Aim of the exercise
Note each line in the data holding the string "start" and report it.

Supplied data
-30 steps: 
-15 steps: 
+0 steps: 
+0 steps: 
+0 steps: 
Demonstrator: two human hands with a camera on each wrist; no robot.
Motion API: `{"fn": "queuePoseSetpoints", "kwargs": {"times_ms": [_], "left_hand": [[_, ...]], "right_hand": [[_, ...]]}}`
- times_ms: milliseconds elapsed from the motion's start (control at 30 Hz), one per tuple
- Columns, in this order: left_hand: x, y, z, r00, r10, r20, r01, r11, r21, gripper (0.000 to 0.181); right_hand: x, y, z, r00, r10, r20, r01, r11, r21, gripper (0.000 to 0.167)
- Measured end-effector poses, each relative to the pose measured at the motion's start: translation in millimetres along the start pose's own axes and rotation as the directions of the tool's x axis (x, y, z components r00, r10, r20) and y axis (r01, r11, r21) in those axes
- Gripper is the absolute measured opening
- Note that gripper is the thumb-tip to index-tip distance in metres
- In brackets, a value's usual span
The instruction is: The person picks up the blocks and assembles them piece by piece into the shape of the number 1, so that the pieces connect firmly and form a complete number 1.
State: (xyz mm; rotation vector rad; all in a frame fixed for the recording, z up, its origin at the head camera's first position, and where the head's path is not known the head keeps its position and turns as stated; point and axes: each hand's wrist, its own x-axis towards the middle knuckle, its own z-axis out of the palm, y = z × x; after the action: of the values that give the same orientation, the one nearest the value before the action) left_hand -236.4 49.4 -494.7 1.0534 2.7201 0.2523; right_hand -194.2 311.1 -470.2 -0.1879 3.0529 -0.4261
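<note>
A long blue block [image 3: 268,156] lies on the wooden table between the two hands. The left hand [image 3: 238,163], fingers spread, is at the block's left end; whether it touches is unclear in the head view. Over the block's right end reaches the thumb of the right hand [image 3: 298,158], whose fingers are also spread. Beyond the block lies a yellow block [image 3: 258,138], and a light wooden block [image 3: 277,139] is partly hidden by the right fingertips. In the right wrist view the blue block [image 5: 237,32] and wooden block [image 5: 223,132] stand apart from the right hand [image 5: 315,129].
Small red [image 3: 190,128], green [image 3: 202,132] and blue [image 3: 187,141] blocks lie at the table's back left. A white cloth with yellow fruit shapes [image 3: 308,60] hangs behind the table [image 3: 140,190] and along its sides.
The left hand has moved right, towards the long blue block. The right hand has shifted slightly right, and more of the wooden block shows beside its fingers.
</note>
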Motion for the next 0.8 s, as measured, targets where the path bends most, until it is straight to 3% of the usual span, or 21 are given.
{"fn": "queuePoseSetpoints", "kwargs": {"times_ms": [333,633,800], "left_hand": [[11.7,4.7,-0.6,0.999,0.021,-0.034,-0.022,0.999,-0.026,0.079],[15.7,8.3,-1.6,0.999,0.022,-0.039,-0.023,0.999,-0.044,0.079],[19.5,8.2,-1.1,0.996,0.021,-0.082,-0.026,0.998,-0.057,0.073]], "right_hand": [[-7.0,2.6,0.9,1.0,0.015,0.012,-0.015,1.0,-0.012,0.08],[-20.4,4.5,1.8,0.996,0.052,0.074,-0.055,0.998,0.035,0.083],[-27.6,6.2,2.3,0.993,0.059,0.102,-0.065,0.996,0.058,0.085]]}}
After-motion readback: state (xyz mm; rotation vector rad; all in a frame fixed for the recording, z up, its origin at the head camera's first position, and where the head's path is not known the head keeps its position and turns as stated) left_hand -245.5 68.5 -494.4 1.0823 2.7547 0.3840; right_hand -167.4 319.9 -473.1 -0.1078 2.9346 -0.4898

Response box
- times_ms: milliseconds elapsed from the motion's start (control at 30 Hz), one per tuple
- Measured end-effector poses, each relative to the pose measured at the motion's start: translation in millimetres along the start pose's own axes and rotation as the directions of the tool's x axis (x, y, z components r00, r10, r20) and y axis (r01, r11, r21) in those axes

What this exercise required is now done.